- Convenience-store operators are facing numerous “existential threats” that have grown more pronounced during the pandemic and necessitate a more food- and omnichannel-focused approach to operating, according to a report published Tuesday by several leading industry analysts.
- The report, part of a globally focused series titled "The Shape of Food Retailing in the New Normal" and led by U.K.-based retail advisor Scott Annan, notes that rising demand for electric vehicles, consumers’ increasing focus on healthy and fresh foods and the rise of online ordering have grown more pronounced recently and threaten to destabilize the c-store industry. “The global fuel and convenience industry is at a crossroads,” Annan said in a press release about the report, while noting that “future opportunities are plentiful for those retailers who recognize that our needs for mobility and food remain interconnected.”
- The report’s findings build upon the considerable strides c-stores have made in recent years to liven up their grocery assortment and drive more trips inside their stores.
Convenience stores have begun evolving beyond their “Cokes and smokes” legacy assortment to embrace fresher and healthier foods, bringing them into closer competition with grocery stores. Retailers like Giant Eagle and Hy-Vee have engineered new c-store formats that leverage small size as a quick grocery and meal stop filled with fresh foods, salads, juices and more.
Look for more of this momentum in the years ahead and perhaps a renewed sense of urgency, judging by what the authors of this latest report note. The authors — which in addition to Annan includes convenience-retail analysts Frank Beard and Dev Dhillon, marketing professor Sabine Benoit and former BP Head of Global Retail Darryl Burchell — argue that fueling dollars, which have declined in recent years, will continue to shrink as fuel economy and the use of electric vehicles (EVs) rises.
The recent announcement by GM that it will transition to selling only zero-emission vehicles by 2035 is just the latest sign that a major transition to electric is underway. Although some fuel retailers have begun adding EV charging stations, major fuel companies like BP and Shell have acknowledged that consumers will primarily rely on home charging. This would significantly reduce the regular traffic c-stores have come to rely on for decades.
The report noted that "retailers who pivot their roadside investment from ICE to EV re-charging without a strategic — and much larger — investment in fresh food for today and relevant local services will be disrupted and even disintermediated.”
Fresh foods, meals and a locally relevant assortment are key to drawing in customers, the report notes. Capturing sales across different dayparts, including the three main meals plus snacking occasions in between, will be key. With foodservice, the report outlines an “artisan” approach, which centers on offering locally unique offerings, and an “engineered” approach focused on scalable fare.
The report also notes that c-stores have been slow to embrace online ordering, with many scrambling to sign on with third-party marketplaces in the past year as e-commerce demand rose.

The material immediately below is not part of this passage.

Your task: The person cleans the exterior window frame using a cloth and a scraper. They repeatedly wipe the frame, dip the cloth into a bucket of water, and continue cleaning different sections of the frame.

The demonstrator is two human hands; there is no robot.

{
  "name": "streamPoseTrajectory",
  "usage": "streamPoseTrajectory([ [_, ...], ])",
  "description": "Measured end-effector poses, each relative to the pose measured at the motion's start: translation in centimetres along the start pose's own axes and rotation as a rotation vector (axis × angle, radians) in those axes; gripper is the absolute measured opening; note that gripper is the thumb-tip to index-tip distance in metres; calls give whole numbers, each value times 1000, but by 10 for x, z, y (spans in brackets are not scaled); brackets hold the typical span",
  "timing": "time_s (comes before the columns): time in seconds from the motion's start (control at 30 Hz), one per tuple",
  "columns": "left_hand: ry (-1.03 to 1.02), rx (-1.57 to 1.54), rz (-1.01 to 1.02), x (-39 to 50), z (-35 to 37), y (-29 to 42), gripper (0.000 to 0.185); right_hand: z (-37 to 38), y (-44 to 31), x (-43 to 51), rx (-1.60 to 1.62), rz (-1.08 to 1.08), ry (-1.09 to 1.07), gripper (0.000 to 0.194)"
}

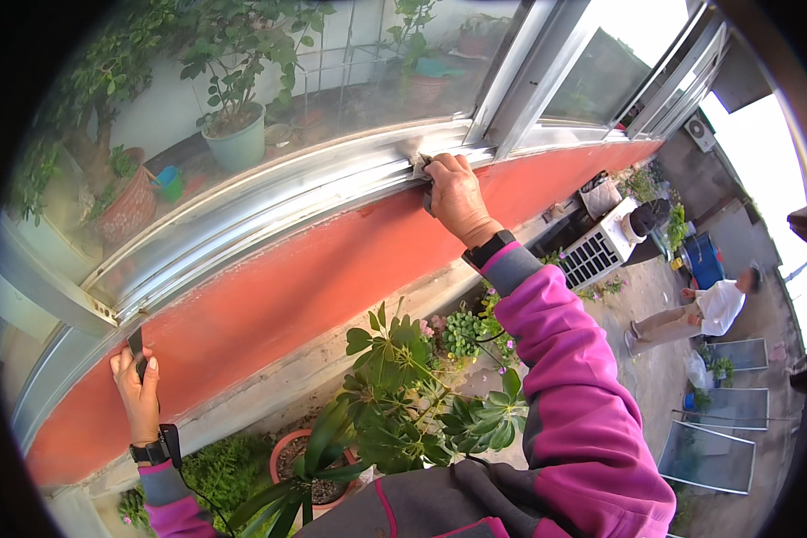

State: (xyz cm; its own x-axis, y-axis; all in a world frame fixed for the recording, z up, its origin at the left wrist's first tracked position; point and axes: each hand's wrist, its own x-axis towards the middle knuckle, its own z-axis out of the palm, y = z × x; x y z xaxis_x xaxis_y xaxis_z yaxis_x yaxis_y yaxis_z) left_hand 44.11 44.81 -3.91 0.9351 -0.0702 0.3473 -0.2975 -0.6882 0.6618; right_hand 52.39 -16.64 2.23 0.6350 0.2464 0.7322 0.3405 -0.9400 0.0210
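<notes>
My right hand [458,198] grips a crumpled whitish cloth [418,164] and presses it into the metal track [289,212] of a sliding window. Something small and dark shows beneath that hand; what it is I cannot tell. At the lower left, my left hand [138,393] holds a flat, dark-bladed tool [136,344], possibly a scraper or putty knife. Its tip points up towards the track's corner, close to the red-painted wall [296,276]. The window glass [376,87] rises behind the track.
Potted plants stand behind the glass, among them a pale green pot [237,142]. Below the sill grow a leafy shrub [403,390] and a plant in a terracotta pot [289,450]. A person [703,309] stands in the yard at right, near framed screens [709,457] and an air-conditioner unit [592,252].
</notes>
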Motion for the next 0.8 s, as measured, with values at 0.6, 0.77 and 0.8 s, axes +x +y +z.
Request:
streamPoseTrajectory([
  [0.6, -2, -16, -6, 0, 1, -1, 31, 11, 68, 0, -372, 370, 49, 17],
  [0.77, -14, -7, 21, 0, 1, 1, 30, 19, -8, 9, -189, 233, 95, 11],
  [0.8, -9, 22, 16, 0, 1, 2, 30, 20, -20, 10, -136, 199, 87, 12],
])
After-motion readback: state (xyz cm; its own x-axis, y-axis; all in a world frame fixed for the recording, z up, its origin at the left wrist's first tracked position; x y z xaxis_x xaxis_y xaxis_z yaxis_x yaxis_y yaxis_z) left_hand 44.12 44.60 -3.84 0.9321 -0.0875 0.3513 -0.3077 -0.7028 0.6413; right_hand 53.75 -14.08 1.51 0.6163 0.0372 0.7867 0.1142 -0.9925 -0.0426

As Beard writes, c-stores are now facing the same dilemma over whether to build their own e-commerce platforms or outsource them that grocers are now facing. They’re also facing competition from fast-delivery firms like goPuff and DoorDash’s Dashmart that have assortments centered on impulse buys.
As c-stores move deeper into food assortment and online selling, they’ll need to innovate their loyalty schemes and invest in new inventory management, data gathering and forecasting tools similar to what grocers have adopted. Personalizing offers online and through membership programs will be key, notes contributor Paul Boyle, CEO of Retail Insight. New models have also begun to emerge, including upscale omnichannel players like Foxtrot Market along with Amazon Go. The checkout-free approach pioneered by Go offers an enticing point of differentiation for c-stores, but Boyle said he expects the integration of this pricey technology to be gradual.
The authors, along with numerous CEOs who provided insights for the report, said that c-stores will have to move beyond the “visual” appeal of their stores, as Wawa CEO Chris Gheysens notes, to offer more of a consumer-centric approach.
"Our contention is that while the nature of mobility is most certainly changing, some things do remain interconnected — especially the intersection of mobility and food/beverages,” Beard wrote in an email. “Retailers like Wawa, Sheetz, and seemingly the entire Northern Ireland c-store industry show that it's possible to build an offer that can thrive with or without fuel. Retailers who just swap the pumps for chargers and hope that will keep the traffic flowing to their ‘smokes and Cokes’ offers are likely to face serious disruption.”